Model Output: "(A) Lisinopril" In one-shot prompting, we provide one example of a question-answer pair from the dataset before asking the model to choose an answer for the next question. This helps the model better understand the task.
Example:
Prompt: "Example:\nQuestion: What is the treatment for diabetes?\nAnswer: Insulin\n\nNow answer the following:\nWhat is the
recommended treatment for hypertension?\n(A)
Lisinopril\n(B) Amoxicillin\n(C) Acetaminophen"
Model Output: "(A) Lisinopril" Few-shot prompting involves providing multiple question-answer pairs as examples to further guide the model in making the correct selection for a new question.

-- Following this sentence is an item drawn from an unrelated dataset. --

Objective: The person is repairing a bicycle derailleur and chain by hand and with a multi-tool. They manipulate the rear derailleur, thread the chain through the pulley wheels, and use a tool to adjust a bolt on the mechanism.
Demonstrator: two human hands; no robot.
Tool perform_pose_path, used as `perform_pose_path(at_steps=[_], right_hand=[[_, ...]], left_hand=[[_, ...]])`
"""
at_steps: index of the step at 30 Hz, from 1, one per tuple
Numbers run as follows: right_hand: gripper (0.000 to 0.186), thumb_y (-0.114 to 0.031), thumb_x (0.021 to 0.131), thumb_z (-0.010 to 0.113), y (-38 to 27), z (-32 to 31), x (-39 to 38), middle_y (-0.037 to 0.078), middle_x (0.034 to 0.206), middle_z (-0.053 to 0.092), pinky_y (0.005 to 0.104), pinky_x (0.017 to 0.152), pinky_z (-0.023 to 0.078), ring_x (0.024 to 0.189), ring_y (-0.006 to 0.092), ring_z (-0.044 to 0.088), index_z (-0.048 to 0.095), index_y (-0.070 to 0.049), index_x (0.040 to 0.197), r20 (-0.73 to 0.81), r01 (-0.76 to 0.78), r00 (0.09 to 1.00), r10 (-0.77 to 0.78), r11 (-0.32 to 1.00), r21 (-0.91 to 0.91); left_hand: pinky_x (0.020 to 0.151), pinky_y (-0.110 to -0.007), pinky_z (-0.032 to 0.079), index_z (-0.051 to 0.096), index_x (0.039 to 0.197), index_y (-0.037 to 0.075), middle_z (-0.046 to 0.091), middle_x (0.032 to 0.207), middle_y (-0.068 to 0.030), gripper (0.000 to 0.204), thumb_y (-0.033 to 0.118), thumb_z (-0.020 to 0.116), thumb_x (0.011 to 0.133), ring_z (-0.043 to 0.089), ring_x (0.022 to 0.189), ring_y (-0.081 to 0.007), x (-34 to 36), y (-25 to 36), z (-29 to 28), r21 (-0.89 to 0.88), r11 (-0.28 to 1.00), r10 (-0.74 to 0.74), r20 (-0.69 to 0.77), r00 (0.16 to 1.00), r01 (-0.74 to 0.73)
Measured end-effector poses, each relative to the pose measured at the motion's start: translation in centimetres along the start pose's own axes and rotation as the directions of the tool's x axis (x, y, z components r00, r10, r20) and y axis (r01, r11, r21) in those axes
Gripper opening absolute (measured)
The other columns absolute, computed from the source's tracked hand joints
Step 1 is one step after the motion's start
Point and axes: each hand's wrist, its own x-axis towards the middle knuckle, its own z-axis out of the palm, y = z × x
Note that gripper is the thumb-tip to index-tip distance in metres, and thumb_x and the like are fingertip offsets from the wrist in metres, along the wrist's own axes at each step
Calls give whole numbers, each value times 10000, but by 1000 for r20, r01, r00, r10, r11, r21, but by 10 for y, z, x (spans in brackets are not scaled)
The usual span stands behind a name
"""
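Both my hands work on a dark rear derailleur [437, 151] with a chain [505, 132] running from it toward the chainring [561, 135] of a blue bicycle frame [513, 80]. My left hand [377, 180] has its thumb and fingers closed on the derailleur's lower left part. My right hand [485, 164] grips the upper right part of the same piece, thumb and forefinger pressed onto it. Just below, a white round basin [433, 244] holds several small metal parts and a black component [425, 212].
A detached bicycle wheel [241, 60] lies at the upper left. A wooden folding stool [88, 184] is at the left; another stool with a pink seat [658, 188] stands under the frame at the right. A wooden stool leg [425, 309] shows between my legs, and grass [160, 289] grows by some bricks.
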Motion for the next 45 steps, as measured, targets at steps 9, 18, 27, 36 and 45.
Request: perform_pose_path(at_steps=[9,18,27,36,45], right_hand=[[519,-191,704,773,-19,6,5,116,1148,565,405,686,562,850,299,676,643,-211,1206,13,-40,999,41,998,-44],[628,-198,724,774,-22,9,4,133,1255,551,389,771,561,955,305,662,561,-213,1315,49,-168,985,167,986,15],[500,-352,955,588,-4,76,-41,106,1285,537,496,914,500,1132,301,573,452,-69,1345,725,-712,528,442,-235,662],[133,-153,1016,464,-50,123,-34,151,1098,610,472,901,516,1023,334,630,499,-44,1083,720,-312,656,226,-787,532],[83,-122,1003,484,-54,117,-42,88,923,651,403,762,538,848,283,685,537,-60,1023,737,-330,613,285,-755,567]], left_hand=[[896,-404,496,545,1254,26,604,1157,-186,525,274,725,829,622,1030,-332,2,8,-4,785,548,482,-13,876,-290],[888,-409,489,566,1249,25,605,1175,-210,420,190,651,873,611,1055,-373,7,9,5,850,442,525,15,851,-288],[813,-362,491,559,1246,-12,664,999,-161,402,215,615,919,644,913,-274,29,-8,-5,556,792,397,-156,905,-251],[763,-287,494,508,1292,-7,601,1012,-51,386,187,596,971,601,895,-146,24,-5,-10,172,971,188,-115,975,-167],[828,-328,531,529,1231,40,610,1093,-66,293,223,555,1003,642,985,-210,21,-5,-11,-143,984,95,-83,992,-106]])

This method tends to improve performance over zero-shot and one-shot approaches by offering more context.
Example:
Prompt: "Examples:\n1. Question: What is the treatment for diabetes?\n Answer: Insulin\n2. Question: What is the treatment for
asthma?\n Answer:
Albuterol\n\nNow answer the following:\nWhat is the recommended treatment for hypertension?\n(A) Lisinopril\n(B)
Amoxicillin\n(C) Acetaminophen"
Model Output: "(A) Lisinopril" This flexible prompting approach allows us to explore different ways of adapting LLMs to specific tasks without requiring task-specific fine-tuning.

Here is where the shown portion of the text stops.